**TASK INSTRUCTIONS**.
Please reproduce the entire listing, character for character.

BEGIN

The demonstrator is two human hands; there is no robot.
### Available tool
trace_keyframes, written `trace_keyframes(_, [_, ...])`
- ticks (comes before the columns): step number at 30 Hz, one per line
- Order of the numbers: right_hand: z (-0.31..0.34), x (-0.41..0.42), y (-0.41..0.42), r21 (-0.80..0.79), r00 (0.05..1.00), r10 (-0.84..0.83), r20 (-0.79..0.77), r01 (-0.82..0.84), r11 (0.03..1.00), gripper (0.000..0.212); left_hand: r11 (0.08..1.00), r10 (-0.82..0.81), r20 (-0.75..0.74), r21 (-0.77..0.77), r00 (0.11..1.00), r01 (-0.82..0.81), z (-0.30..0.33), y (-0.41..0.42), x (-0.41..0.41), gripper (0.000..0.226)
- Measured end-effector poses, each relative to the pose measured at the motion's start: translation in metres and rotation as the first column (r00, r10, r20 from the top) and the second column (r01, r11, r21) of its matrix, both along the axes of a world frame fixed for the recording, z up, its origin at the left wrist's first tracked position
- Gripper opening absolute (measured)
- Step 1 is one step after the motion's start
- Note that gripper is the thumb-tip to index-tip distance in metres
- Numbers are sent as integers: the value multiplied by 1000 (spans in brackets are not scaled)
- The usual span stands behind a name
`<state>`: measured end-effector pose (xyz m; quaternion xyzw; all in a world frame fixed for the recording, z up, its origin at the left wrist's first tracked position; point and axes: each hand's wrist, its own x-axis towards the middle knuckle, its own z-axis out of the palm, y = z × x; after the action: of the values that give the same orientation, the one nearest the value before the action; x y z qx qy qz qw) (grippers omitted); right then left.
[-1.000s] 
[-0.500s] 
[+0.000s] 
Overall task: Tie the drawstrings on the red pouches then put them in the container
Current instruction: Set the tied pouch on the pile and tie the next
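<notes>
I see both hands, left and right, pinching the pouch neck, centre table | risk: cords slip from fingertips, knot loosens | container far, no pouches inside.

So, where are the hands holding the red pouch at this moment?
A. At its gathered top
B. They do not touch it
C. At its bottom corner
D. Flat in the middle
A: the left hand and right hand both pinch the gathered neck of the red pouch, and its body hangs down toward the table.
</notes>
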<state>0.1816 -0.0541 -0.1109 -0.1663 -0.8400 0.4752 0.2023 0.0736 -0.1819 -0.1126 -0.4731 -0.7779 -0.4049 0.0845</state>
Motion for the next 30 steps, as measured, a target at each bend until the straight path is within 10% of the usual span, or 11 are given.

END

**ANSWER SPACE**.
The demonstrator is two human hands; there is no robot.
### Available tool
trace_keyframes, written `trace_keyframes(_, [_, ...])`
- ticks (comes before the columns): step number at 30 Hz, one per line
- Order of the numbers: right_hand: z (-0.31..0.34), x (-0.41..0.42), y (-0.41..0.42), r21 (-0.80..0.79), r00 (0.05..1.00), r10 (-0.84..0.83), r20 (-0.79..0.77), r01 (-0.82..0.84), r11 (0.03..1.00), gripper (0.000..0.212); left_hand: r11 (0.08..1.00), r10 (-0.82..0.81), r20 (-0.75..0.74), r21 (-0.77..0.77), r00 (0.11..1.00), r01 (-0.82..0.81), z (-0.30..0.33), y (-0.41..0.42), x (-0.41..0.41), gripper (0.000..0.226)
- Measured end-effector poses, each relative to the pose measured at the motion's start: translation in metres and rotation as the first column (r00, r10, r20 from the top) and the second column (r01, r11, r21) of its matrix, both along the axes of a world frame fixed for the recording, z up, its origin at the left wrist's first tracked position
- Gripper opening absolute (measured)
- Step 1 is one step after the motion's start
- Note that gripper is the thumb-tip to index-tip distance in metres
- Numbers are sent as integers: the value multiplied by 1000 (spans in brackets are not scaled)
- The usual span stands behind a name
`<state>`: measured end-effector pose (xyz m; quaternion xyzw; all in a world frame fixed for the recording, z up, its origin at the left wrist's first tracked position; point and axes: each hand's wrist, its own x-axis towards the middle knuckle, its own z-axis out of the palm, y = z × x; after the action: of the values that give the same orientation, the one nearest the value before the action; x y z qx qy qz qw) (grippers omitted); right then left.
[-1.000s] 
[-0.500s] 
[+0.000s] 
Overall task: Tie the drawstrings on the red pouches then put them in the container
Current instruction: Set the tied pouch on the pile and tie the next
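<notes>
I see both hands, left and right, pinching the pouch neck, centre table | risk: cords slip from fingertips, knot loosens | container far, no pouches inside.

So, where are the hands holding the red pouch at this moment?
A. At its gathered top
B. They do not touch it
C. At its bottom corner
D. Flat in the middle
A: the left hand and right hand both pinch the gathered neck of the red pouch, and its body hangs down toward the table.
</notes>
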<state>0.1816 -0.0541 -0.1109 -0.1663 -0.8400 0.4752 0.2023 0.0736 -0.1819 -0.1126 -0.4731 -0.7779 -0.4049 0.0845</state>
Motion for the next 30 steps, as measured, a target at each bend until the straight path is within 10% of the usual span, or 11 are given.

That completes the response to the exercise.